Zainab recula, mais il tint bon.

« En ville, il y a des années, il y a eu une épidémie. Une fièvre. J’étais jeune, arrogant. Je pensais pouvoir guérir tout le monde. J’ai travaillé jusqu’à en devenir délirant. J’ai fait une erreur, Zainab. Une erreur de calcul dans une teinture. Je n’ai pas tué un inconnu. J’ai tué la fille du gouverneur provincial. Une fille pas plus âgée que toi. »

Zainab sentit l’air quitter la pièce.

« Ils ne m’ont pas juste retiré mon titre », poursuivit Yusha, la voix brisée. « Ils ont brûlé ma maison. Ils m’ont déclaré mort pour le monde. Je suis devenu mendiant parce que c’était la seule façon de disparaître. Je suis allé à la mosquée pour trouver un moyen de mourir lentement. Mais ensuite, ton père est arrivé. Il parlait d’une fille qui était « inutile ». Une fille qui était une ‘malédiction’. »

Il pressa ses mains contre son visage. Elle sentit l’humidité des larmes—pas les siennes, mais les siennes.

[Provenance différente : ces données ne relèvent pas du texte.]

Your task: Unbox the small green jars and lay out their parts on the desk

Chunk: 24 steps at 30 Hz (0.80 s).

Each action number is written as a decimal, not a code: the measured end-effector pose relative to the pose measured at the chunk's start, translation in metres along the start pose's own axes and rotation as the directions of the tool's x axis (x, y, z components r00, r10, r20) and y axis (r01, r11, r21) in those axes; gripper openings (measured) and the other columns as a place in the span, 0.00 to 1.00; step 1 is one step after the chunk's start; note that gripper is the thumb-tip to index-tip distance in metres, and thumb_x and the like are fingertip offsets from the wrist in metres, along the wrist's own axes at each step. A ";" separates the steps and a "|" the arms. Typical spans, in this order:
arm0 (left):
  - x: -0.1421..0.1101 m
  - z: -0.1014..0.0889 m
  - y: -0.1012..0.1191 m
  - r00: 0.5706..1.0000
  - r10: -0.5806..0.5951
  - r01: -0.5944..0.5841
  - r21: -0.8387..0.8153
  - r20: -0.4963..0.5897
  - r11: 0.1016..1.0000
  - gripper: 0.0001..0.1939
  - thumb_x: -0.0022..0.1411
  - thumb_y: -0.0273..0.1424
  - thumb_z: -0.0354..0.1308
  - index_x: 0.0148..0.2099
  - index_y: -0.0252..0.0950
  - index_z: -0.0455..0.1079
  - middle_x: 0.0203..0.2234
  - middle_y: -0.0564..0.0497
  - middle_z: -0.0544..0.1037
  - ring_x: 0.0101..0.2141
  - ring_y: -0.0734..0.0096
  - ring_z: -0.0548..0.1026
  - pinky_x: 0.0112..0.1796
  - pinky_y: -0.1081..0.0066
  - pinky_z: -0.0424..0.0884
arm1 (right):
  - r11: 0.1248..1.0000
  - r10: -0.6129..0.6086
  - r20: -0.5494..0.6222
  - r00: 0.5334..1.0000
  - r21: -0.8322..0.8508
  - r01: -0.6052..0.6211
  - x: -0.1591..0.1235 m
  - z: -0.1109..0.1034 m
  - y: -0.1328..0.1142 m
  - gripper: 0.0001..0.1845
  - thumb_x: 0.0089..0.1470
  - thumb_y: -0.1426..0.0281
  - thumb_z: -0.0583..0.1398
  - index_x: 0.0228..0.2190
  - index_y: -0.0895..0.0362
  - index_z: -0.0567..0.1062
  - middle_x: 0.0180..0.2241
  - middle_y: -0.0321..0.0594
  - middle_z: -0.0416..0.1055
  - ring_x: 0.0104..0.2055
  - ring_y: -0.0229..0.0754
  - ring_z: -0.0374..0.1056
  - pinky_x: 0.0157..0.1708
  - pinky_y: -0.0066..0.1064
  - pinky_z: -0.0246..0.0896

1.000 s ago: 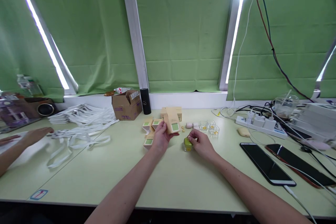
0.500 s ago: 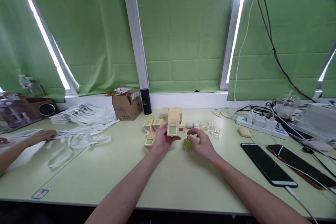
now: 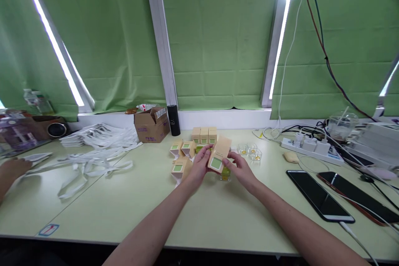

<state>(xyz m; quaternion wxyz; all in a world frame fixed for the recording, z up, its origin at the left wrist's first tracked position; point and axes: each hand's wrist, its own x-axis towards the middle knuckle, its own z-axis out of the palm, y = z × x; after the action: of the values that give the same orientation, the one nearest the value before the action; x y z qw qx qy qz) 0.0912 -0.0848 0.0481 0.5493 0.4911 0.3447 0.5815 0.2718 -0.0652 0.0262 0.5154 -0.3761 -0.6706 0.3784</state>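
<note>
Between both hands is a small tan cardboard box [image 3: 221, 149] with a green window, held tilted above the table. My left hand [image 3: 200, 166] grips its left side, and my right hand [image 3: 240, 169] has its fingers on the lower right. Partly hidden behind the box and right fingers, a clear jar with yellow-green contents [image 3: 225, 175] stands on the table. Several similar tan boxes [image 3: 181, 167] lie left of my left hand, and three more boxes [image 3: 204, 134] stand in a row behind. Small clear cups with gold centres [image 3: 256, 156] sit beyond my right hand.
A co-worker's hand [image 3: 14, 170] is at the far left by white straps [image 3: 93, 166]. An open brown carton [image 3: 151, 125] and a black cylinder [image 3: 173, 120] stand at the back. Phones [image 3: 318, 194], cables and a power strip [image 3: 311, 149] lie on the right.
My right hand has let go of the jar and moved onto the box. My left hand has carried the box right and tilted it. The co-worker's hand has moved left.
</note>
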 end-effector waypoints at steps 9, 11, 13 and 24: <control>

« Je ne t’ai pas prise parce qu’on m’a payée, Zainab. Je t’ai prise parce que quand il t’a décrite, j’ai réalisé que nous étions pareils. Nous étions tous les deux des fantômes. Je pensais… Je pensais que si je pouvais te protéger, si je pouvais te faire voir le monde à travers mes mots, peut-être que je pourrais regagner mon âme. Mais ensuite, je suis tombé amoureux du fantôme. Et cela n’a jamais fait partie du plan. »

Zainab resta figée. La trahison était là, oui—le mensonge de son identité—mais elle était enveloppée d’une vérité bien plus douloureuse. Il n’était pas un mendiant du destin ; Il était un mendiant par choix, un homme vivant dans un purgatoire auto-imposé.

« Le feu », murmura-t-elle. « Aminah a parlé d’un incendie. »

« Mon passé qui brûle », dit-il. « Je n’ai plus rien de cet homme, Zainab. Seulement la connaissance de comment guérir. Je soigne les malades du village la nuit, en secret. C’est de là que vient le cuivre en trop. C’est comme ça que j’ai acheté tes médicaments la semaine dernière. »

Zainab tendit la main, ses doigts tremblants en traçant les contours de son visage. Elle trouva l’arête de son nez, les creux de ses joues, l’humidité de ses yeux. Il n’était pas le monstre que sa sœur avait décrit. C’était un homme brisé par sa propre humanité, essayant de recoller les morceaux avec les siens.